I have done the opposite and made bacon infused bourbon. It didn't last long. I can see where the oak flavor and tannins from the bourbon might flavor the bacon but it will be subtle if barely existent after smoking. At least that is my guess. Give it a try.


----------



## nubyte (Sep 16, 2011)

Bourbon bacon sounds fantastic, but i would wonder what effect it would have on the curing process, if any?  Anybody know if marinating a slab of meat after it has been cured has a negative effect on the curing process?  If it doesn't this sounds simple enough, cure it for the standard 10 days, followed by a day or two in your finest bourbon.  this sounds like something i will try next time i make bacon, which at the rate we're eating it, wont be long!


----------



## roller (Sep 16, 2011)

Could you just cure the bacon in the Bourbon ?


----------



## smokeamotive (Sep 17, 2011)

Nubyte said:


> Bourbon bacon sounds fantastic, but i would wonder what effect it would have on the curing process, if any?  Anybody know if marinating a slab of meat after it has been cured has a negative effect on the curing process?  If it doesn't this sounds simple enough, cure it for the standard 10 days, followed by a day or two in your finest bourbon.  this sounds like something i will try next time i make bacon, which at the rate we're eating it, wont be long!







Roller said:


> Could you just cure the bacon in the Bourbon ?


This is exactly what I'm trying to figure out.


----------



## Bearcarver (Sep 18, 2011)

Oh great----Mix those two huge addictions!!!
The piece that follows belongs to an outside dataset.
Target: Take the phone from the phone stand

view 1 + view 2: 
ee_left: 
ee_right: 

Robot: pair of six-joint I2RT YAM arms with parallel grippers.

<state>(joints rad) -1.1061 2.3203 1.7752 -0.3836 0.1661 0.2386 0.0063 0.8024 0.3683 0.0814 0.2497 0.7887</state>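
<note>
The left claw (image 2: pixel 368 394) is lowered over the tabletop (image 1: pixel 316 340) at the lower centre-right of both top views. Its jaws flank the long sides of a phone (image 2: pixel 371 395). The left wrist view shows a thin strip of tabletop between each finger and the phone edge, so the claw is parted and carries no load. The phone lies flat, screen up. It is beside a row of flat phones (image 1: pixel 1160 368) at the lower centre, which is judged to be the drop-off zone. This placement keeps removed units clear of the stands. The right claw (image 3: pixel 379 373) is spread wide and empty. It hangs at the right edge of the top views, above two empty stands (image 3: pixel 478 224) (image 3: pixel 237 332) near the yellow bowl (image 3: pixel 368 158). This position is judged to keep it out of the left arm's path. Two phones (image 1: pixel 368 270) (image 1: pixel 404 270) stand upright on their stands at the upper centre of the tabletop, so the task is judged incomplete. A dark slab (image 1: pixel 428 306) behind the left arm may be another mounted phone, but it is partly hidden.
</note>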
Do they even have such a thing------>>  "A & B-A" (Alcohol & Bacon Anonymous)???

Bear


----------



## solaryellow (Sep 18, 2011)

Bearcarver said:


> Oh great----Mix those two huge addictions!!!
> 
> Do they even have such a thing------>>  "A & B-A" (Alcohol & Bacon Anonymous)???
> 
> Bear




Those are for quitters.


----------



## slownlow (Sep 29, 2011)

according to this article, the bourbon should help preserve the meat :


2.4. Combination Curing

Some current recipes for curing have vinegar, citrus juice, or alcohol as ingredients for flavor. Addition of these chemicals in sufficient quantities can contribute to the preservation of the food being cured. 

http://www.uga.edu/nchfp/publications/nchfp/lit_rev/cure_smoke_cure.html

Then shop at Todd's place and get some bourbon barrel dust to smoke it with 

http://www.amazenproducts.com/SearchResults.asp?Cat=21

Man I might have to try this myself.


----------



## smokeamotive (Sep 29, 2011)

Thanks for the reference there Slownlow I was wondering if I was going to get a real answer on this. Going to give it a try next time I make some bacon.


----------



## roller (Sep 29, 2011)

Your funny Bear !!!


----------



## slownlow (Sep 30, 2011)

Smokeamotive said:


> Thanks for the reference there Slownlow I was wondering if I was going to get a real answer on this. Going to give it a try next time I make some bacon.



no  problem and good luck.


----------



## billyj571 (Oct 3, 2011)

I'll be the guinea pig just ship it to me....


----------



## smokin vegas (Oct 3, 2011)

I put a little Jack Daniels in my brine BBQ sauce.  YUMMMMMM  was very tasty


----------